§ **ACTIVITY**: Output exactly the span of lines beginning with the one that holds "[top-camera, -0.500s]" and ending with the last line of the data below.

§ **MATERIAL PROVIDED**:
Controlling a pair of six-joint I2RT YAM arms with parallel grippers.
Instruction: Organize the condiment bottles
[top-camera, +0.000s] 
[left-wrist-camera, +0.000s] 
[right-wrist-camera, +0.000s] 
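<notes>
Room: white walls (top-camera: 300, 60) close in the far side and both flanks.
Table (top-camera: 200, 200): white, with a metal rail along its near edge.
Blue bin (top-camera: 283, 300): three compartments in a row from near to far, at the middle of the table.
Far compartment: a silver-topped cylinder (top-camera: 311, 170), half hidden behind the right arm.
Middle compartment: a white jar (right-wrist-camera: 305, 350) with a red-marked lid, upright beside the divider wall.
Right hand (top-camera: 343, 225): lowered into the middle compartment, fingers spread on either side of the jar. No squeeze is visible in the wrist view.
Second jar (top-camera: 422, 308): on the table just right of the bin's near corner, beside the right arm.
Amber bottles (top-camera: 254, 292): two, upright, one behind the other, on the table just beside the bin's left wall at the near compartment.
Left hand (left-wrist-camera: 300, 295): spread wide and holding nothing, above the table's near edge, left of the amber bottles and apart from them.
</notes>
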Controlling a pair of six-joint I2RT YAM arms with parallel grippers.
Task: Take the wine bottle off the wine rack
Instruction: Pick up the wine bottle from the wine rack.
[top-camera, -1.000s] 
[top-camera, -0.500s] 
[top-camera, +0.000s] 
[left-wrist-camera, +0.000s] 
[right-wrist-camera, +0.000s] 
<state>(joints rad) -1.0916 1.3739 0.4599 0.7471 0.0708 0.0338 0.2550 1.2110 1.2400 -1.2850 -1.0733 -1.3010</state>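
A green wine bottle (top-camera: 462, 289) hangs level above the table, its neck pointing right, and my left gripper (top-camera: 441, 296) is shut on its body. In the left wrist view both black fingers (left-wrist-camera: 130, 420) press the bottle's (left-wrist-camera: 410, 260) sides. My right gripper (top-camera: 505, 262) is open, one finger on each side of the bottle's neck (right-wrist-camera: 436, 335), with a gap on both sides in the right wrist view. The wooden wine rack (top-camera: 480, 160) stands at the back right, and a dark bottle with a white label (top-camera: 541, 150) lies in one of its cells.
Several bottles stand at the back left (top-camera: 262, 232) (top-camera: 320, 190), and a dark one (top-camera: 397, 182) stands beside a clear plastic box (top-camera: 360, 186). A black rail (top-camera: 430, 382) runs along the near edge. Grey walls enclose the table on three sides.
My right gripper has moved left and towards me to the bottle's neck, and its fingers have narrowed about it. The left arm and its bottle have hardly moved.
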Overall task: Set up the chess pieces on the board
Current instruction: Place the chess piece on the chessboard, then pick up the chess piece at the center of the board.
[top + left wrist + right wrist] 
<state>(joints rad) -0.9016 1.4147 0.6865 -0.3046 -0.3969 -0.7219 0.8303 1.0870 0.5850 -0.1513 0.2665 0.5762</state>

§ **EXERCISE OUTPUT**:
[top-camera, -0.500s] 
[top-camera, +0.000s] 
[left-wrist-camera, +0.000s] 
[right-wrist-camera, +0.000s] 
<state>(joints rad) -1.0916 1.3739 0.4599 0.7471 0.0708 0.0338 0.2550 1.2110 1.2400 -1.2850 -1.0733 -1.3010</state>
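A green wine bottle (top-camera: 462, 289) hangs level above the table, its neck pointing right, and my left gripper (top-camera: 441, 296) is shut on its body. In the left wrist view both black fingers (left-wrist-camera: 130, 420) press the bottle's (left-wrist-camera: 410, 260) sides. My right gripper (top-camera: 505, 262) is open, one finger on each side of the bottle's neck (right-wrist-camera: 436, 335), with a gap on both sides in the right wrist view. The wooden wine rack (top-camera: 480, 160) stands at the back right, and a dark bottle with a white label (top-camera: 541, 150) lies in one of its cells.
Several bottles stand at the back left (top-camera: 262, 232) (top-camera: 320, 190), and a dark one (top-camera: 397, 182) stands beside a clear plastic box (top-camera: 360, 186). A black rail (top-camera: 430, 382) runs along the near edge. Grey walls enclose the table on three sides.
My right gripper has moved left and towards me to the bottle's neck, and its fingers have narrowed about it. The left arm and its bottle have hardly moved.
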Overall task: Set up the chess pieces on the board
Current instruction: Place the chess piece on the chessboard, then pick up the chess piece at the center of the board.
[top + left wrist + right wrist] 
<state>(joints rad) -0.9016 1.4147 0.6865 -0.3046 -0.3969 -0.7219 0.8303 1.0870 0.5850 -0.1513 0.2665 0.5762</state>

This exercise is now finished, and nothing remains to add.